The $785,000 government-funded study to be carried out by First Nations groups is a tiny step toward the possible development of the Ring, a huge crescent of mostly chromite that some hope will bring economic prosperity to Canada's north.
If the road is ever built, four of the nine First Nations groups that surround the deposit would be able to use it to get in and out of their remote communities.
"It's a struggle to connect with mainstream society," Cornelius Wabasse, the chief of Webequie First Nation, said at a mining conference in Toronto.
The Ring is years away from being developed, if at all. It may never be economical to mine the vast deposit of chromite, a mineral used in making steel.
The study will look at an east-west road from Pickle Lake to the Ring, located 500 kilometres north of Thunder Bay.

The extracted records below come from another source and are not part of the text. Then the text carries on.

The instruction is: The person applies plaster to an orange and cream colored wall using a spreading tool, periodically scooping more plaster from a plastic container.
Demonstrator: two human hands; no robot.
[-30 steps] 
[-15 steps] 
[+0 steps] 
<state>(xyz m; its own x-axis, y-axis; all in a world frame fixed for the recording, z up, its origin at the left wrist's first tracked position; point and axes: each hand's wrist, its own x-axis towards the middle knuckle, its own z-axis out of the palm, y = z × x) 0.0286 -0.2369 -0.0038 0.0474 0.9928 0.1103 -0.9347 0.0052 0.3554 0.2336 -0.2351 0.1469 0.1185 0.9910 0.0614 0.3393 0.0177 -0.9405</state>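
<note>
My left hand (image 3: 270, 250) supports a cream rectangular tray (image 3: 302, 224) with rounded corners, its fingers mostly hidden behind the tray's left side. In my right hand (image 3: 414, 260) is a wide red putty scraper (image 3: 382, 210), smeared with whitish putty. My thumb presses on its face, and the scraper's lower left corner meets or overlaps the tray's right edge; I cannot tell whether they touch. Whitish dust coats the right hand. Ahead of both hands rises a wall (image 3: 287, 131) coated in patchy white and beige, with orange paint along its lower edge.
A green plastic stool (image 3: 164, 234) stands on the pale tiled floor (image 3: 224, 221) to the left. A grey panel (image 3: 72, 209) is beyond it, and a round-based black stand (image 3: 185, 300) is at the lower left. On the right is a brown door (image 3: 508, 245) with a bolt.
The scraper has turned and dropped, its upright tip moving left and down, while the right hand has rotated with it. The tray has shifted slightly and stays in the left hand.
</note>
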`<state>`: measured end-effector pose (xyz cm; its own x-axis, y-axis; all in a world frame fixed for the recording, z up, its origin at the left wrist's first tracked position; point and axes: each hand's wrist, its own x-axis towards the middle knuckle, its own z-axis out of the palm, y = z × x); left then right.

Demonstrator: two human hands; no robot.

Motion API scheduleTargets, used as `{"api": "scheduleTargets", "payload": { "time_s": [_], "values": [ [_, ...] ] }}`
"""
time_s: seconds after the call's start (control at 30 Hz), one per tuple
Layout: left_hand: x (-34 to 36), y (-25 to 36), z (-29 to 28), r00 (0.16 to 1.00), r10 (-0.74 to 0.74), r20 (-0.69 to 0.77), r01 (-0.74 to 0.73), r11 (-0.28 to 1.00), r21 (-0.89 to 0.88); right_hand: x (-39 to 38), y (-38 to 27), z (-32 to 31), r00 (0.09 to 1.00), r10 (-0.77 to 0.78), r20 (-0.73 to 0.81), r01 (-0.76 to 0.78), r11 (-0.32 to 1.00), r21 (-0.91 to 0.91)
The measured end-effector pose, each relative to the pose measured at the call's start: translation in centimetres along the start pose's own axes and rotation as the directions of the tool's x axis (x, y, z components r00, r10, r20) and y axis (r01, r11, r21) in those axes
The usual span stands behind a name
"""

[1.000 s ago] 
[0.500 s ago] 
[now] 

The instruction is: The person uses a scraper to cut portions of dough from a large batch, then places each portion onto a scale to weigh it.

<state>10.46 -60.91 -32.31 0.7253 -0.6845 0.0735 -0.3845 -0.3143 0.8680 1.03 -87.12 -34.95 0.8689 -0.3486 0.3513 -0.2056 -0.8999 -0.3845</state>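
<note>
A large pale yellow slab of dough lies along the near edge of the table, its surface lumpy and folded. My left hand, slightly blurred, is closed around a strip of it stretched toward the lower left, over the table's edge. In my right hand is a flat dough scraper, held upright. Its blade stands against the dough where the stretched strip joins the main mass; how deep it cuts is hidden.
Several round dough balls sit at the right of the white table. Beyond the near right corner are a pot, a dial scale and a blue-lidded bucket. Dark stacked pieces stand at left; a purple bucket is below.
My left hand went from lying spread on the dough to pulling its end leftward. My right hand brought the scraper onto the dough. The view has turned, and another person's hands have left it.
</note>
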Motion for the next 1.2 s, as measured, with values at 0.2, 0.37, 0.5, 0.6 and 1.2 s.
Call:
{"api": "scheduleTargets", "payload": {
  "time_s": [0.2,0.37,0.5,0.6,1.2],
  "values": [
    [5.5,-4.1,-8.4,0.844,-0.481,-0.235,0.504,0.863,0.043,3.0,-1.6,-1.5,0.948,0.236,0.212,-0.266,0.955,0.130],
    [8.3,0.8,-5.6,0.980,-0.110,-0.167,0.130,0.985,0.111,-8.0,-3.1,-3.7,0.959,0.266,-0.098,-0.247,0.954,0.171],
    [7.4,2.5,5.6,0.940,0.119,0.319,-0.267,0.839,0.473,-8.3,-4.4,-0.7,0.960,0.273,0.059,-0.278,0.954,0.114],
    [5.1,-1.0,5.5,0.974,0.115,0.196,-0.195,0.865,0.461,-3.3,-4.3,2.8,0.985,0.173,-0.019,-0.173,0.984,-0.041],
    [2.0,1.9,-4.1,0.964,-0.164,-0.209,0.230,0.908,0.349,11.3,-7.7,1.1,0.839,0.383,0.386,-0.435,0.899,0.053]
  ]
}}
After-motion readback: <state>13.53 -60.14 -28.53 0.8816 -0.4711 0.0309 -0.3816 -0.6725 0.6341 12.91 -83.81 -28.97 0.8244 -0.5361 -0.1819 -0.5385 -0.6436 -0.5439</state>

It would provide access to a smaller nickel deposit that is owned by Noront Resources Ltd., which cannot mine the metal economically without a government-funded road.
Noront is pretty much the only company that is close to developing its deposit. The owner of largest chromite deposits, Cliffs Natural Resources, is trying to sell its land in the Ring.
The federal and Ontario government called the study an important milestone to developing the Ring.
But the announcement, made at the beginning of the annual Prospectors and Developers Association of Canada, comes amid few signs that the excitement that once characterized the Ring will return any time soon.
The study is expected to take up to a year to be completed.